Lesson from Molds

You know what molds are? Those fungi or stains either black or white that can grow indoors. It can be on walls or cabinets. It is tiny but they grow together so they form big stains.

Last week I noticed some molds growing on my wall inside my room. It is color white and I think they are growing very fast that I can’t tolerate looking at it because the hair on my skin rises every time I saw them! It’s really unpleasant to my sight.

I even search on google what it is and find out that they are molds, stains or fungi. It grows on damp buildings. I don’t know where it is really coming from because I just moved from this house last August and I think it is renovated so it should be better. But I also found out that the ventilation of the house is not good that is why these fungi are appearing!

So, this afternoon I tried to get rid of them! I thought they are only growing on my walls. But when I started pulling my bed and cleaning it I found out that my bed was also infected and getting closer to the wall, I can see small spots of molds growing! eeeewww!
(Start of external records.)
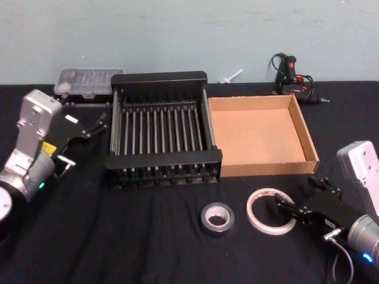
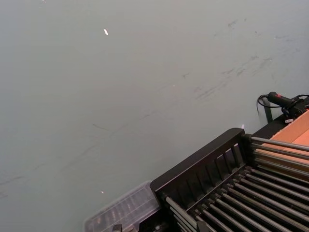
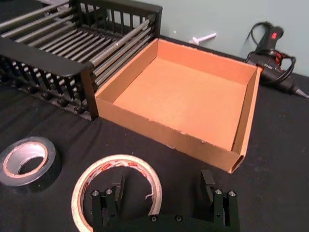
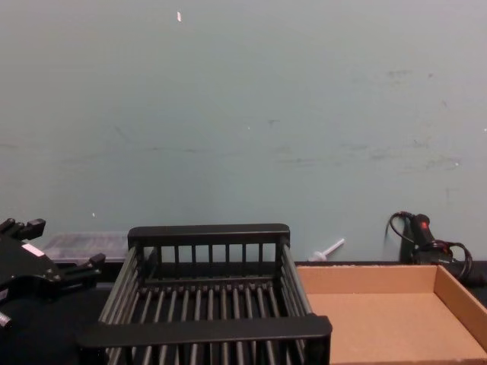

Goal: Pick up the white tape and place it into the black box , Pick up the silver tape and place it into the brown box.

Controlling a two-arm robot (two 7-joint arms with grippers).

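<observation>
Right tool [image 1: 291,208] open, fingers straddling the near-right rim of the white tape [image 1: 270,211], flat on the bench [image 1: 148,236] before the brown box [image 1: 308,139]. Silver tape [image 1: 217,218] just left, apart. Left tool [image 1: 95,127] open, beside the black box [image 1: 160,160].

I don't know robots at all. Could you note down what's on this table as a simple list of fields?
white tape: flat on the black cloth, in front of the brown box
silver tape: flat on the cloth, beside the white tape on its left
black box: nothing in it
brown box: nothing in it, right of the black box
right gripper: open, one finger inside the white tape's ring, the other outside
left gripper: open, raised left of the black box
task progress: neither tape boxed yet
</observation>
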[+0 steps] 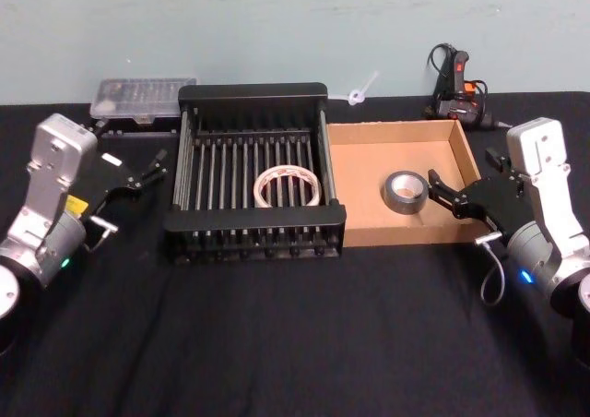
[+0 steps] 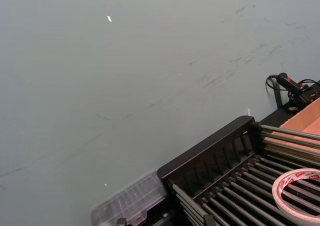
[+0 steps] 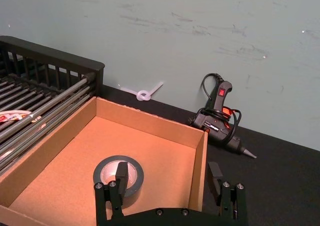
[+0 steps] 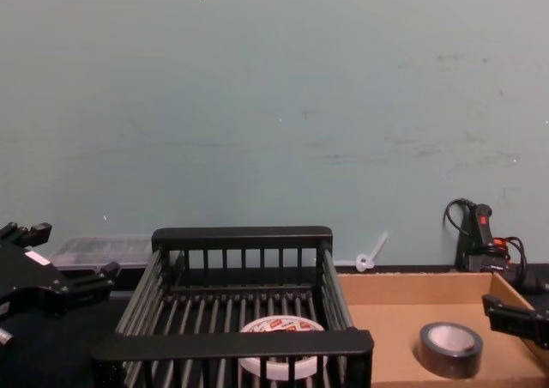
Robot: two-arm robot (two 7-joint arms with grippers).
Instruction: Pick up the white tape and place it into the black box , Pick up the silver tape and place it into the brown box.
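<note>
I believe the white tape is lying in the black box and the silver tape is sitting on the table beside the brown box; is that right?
Not quite. The white tape does lie in the black box, but the silver tape is not on the table: it lies flat inside the brown box, on its floor, as the head view shows. The right pincer is open just beside it.

This looks like a robot lab or test workshop: a bench draped in black cloth stands against a bare, scuffed pale-green wall. Along the bench's far edge lie workshop odds and ends, with a black glue gun and its coiled cord toward the far right corner and a clear plastic parts case toward the far left corner.
</note>
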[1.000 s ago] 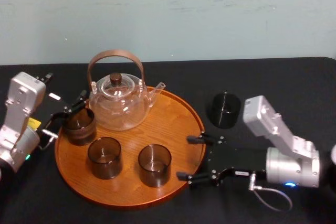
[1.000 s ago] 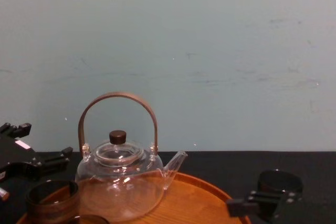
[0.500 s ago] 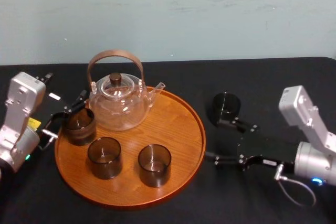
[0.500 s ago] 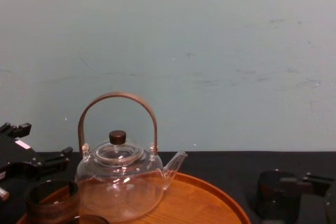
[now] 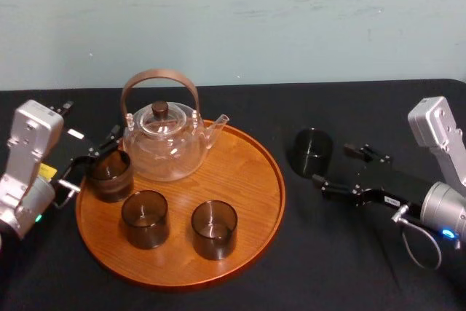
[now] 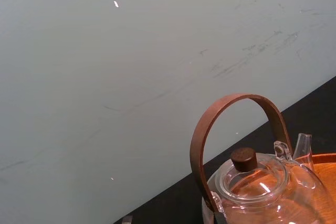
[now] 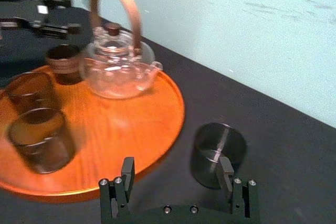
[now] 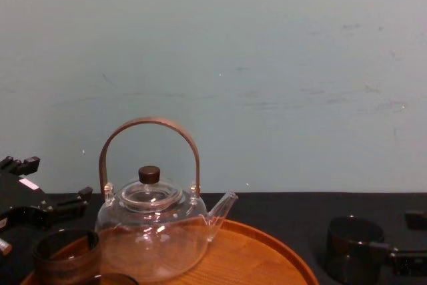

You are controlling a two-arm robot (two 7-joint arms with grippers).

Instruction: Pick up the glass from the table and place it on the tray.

It is really disgusting! It’s almost all over the room!

I wanted to call my mom to help me clean! I’m not good at cleaning bacterias like these. But I don’t have any choice but do it. I tried spraying them with insects pest and applying a chalk-like powder on every part of the wall. I hope they will really last and will really kill these fungi around. And be completely gone!

While I’m doing this, God let me realized that even if I thought my life is doing well, like when you see the house it’s clean on the outside but when you look at it closely at every corner you can see bacterias all over. Just like me, I have these molds in my life too that only Jesus can see. Stains of sin, stains of fear, stains of pride, stains of selfishness and many other things that I thought it’s not seen by people. But in Jesus’ eyes, they are seen clearly. It’s awful! I am unclean. I need His hands to wash every stain that needs to be out of my life. And God promised in Psalm 51:2 That He will wash me clean from my guilt and purify me from my sin. (reword from me)

I always thought that when I have my quiet time with the Lord, I go to church and serve him I am doing well, but to look closely at my life I really messed up many times. I don’t notice that molds of sin are growing. It is only by Jesus grace and mercy that can clean me and make me worthy of His sight.

I thank God for the molds! I thank God for the molds on my life because of this I learned to be humble and acknowledge that it’s only by Him that I am made clean! Completely clean!